Because Simone is rotten. As much as Rocco is a sort of saint, Simone is a hapless drunk, a bumbling but extremely dangerous villain. He gets into more trouble and bombs out of boxing. His promoters press Rocco, in whom they see talent, to box, to help recoup their investment in the defunct Simone. Rocco despises boxing, but he’s good at it. He agrees, while Simone continues to screw up. I won’t spoil it, but will say that Rocco will do anything to protect his brother.

Despite all of the tension, toward the end we are treated to one of the most joyous scenes in the film, of which there are aplenty. Rocco has just won a major boxing tournament; the family is flush with cash. They are at their apartment, at a dining table that opens out to the balcony, and interior of their public housing. Vincenzo has married Ginetta and they have a baby; the sparkling wine is flowing. It’s a celebratory dinner, mother Rosaria is ecstatic. Everyone is there except for Simone. Rocco yells up to the entire building and everyone comes out, joining in the merriment. Bottles are thrown balcony to balcony without losing a drop, toasts are made, the entire scene is suffused with a warm sweetness—where even Rosaria forgets for a moment that all of her sons are not there. Shy Rocco is reluctant, but the crowd persuades him to make a toast.

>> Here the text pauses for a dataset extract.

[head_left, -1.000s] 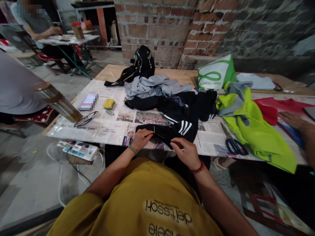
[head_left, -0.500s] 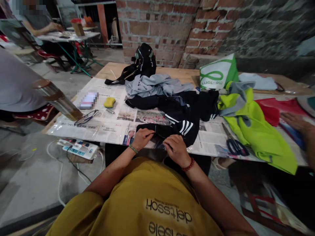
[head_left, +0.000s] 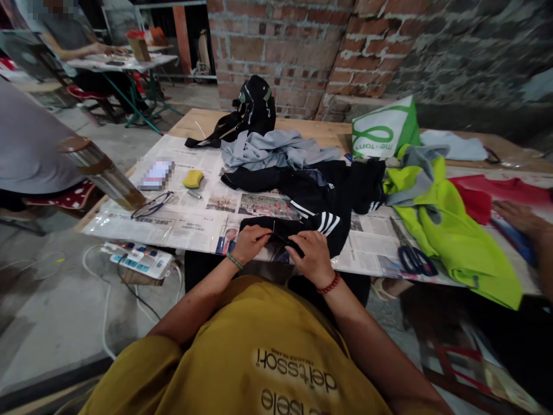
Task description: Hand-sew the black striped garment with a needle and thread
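We pinch a black garment (head_left: 339,193) at the table (head_left: 313,129)'s near edge with the fingers of our left hand (head_left: 250,244); those of our right hand (head_left: 314,257) curl close, grip unclear. A loosened pinch could let it slip. Our shirt (head_left: 242,340) reads "deitssori"; a bag (head_left: 384,137), apparently "me·tom."

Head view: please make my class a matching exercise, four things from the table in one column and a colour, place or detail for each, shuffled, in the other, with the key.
Column 1
1. Sponge
2. Scissors
3. Black garment with white stripes
4. Eyeglasses

Column 2
A. at the fingertips of the left hand and right hand
B. beside the drinking bottle's base
C. yellow
D. dark blue handles

Pairs: 1-C, 2-D, 3-A, 4-B
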Demonstrator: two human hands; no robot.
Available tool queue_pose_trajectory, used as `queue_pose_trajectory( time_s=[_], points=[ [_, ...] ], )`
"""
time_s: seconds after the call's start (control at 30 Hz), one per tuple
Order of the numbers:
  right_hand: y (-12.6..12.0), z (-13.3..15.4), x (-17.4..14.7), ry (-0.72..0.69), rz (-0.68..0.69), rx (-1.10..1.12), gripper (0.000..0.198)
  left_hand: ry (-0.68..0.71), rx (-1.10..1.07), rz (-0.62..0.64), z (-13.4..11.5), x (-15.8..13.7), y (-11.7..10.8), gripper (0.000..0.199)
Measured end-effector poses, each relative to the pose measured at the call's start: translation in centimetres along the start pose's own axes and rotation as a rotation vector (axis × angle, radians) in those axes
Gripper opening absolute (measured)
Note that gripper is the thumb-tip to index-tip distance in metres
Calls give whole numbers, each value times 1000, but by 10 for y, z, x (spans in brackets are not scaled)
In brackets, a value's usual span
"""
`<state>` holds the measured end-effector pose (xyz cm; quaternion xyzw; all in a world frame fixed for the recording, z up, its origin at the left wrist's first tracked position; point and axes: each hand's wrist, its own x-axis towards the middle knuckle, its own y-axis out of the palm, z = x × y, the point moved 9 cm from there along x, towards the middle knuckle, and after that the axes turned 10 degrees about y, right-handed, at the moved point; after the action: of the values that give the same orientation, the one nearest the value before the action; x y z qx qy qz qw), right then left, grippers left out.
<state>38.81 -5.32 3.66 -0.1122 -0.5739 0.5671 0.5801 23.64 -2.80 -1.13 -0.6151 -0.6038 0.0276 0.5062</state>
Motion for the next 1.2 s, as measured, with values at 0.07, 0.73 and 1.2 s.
queue_pose_trajectory(
  time_s=[0.07, 0.73, 1.2],
  points=[
    [3, 1, 0, -23, -13, -11, 10, -3, 3, 2, 1, 0, 1, 16],
    [-17, -17, 34, 192, -30, 363, 22, 52, 19, -41, -3, 3, -4, 15],
    [102, -81, 59, 978, 339, 1147, 39, 243, 248, -80, -6, 52, -4, 18]
  ],
)
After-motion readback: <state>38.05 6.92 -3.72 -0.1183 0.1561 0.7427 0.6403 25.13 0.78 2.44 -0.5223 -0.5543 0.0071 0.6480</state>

He begins, “To the day, which is still far away, when I can go home. Ours is the land of olives, and moon sickness, and of rainbows…” This brings tears all around, especially from his mother, Rosaria.

He then asks Vicenzo, who is a builder, “Do you remember Vincenzo, when starting to build, the head mason throws a brick at the shadow of the first person that has happened by? As a token of sacrifice. So the house can be built solidly…”

This is received somberly, as Rocco is still catching up with himself. He is attempting to justify his recent act of unimaginable cold-heartedness, and make it into a sort of poetry. This works overall for the film, somewhat, but not for him. He has thrown the brick into the shadow, but at that moment he is still unaware of how dark the shadow will be.

Quite often Delon is referred to in reviews as a “matinee idol.” This is a diminishing put down, given how many great performances he has turned in. Journalist Scott Eyman wrote that Delon “has the face of one of Caravaggio’s dark angels,” and it’s true. But Delon’s watchability does not detract from his talent. I don’t think he ever had an acting lesson and did not benefit from much of an education. It doesn’t matter. His performance as Rocco, at the age of twenty-five, is a tour de force.

The other stand-out is Annie Girardot as Nadia. An actress I had never heard of, I want to see more of now, in fact, I want to see everything she’s done. As a screen presence, she is Europe’s answer to Barbara Stanwyck. She is unforgettable here, and will haunt your dreams.  

Reviewers have called Rocco and His Brothers, operatic, and I agree.

To begin with, there is no irony anywhere in it; tragedy and transcendence are gone over repeatedly, teasing out every nuance. The family is dirt poor, they came to Milan because they had no choice. As things develop, the impoverished southern village that they came from takes on a charm it might never really have had. (In the first scene, they bring oranges from Luciana to the engagement party, the smell and taste of them bring great joy to the guests).

Like an opera, the film is grueling, but it is not depressing. Rather it has the opposite effect, because in every detail and in its length, it embraces anyone’s lost dream, and lost innocence. The prevailing subtext, beautifully and poignantly rendered, is the times before it all happened, and what each of the characters were, or imagined themselves to be, in “the land of olives, and moon sickness, and of rainbows.”

 p.s. I recently saw the film at our wonderful cinema in Sag Harbor.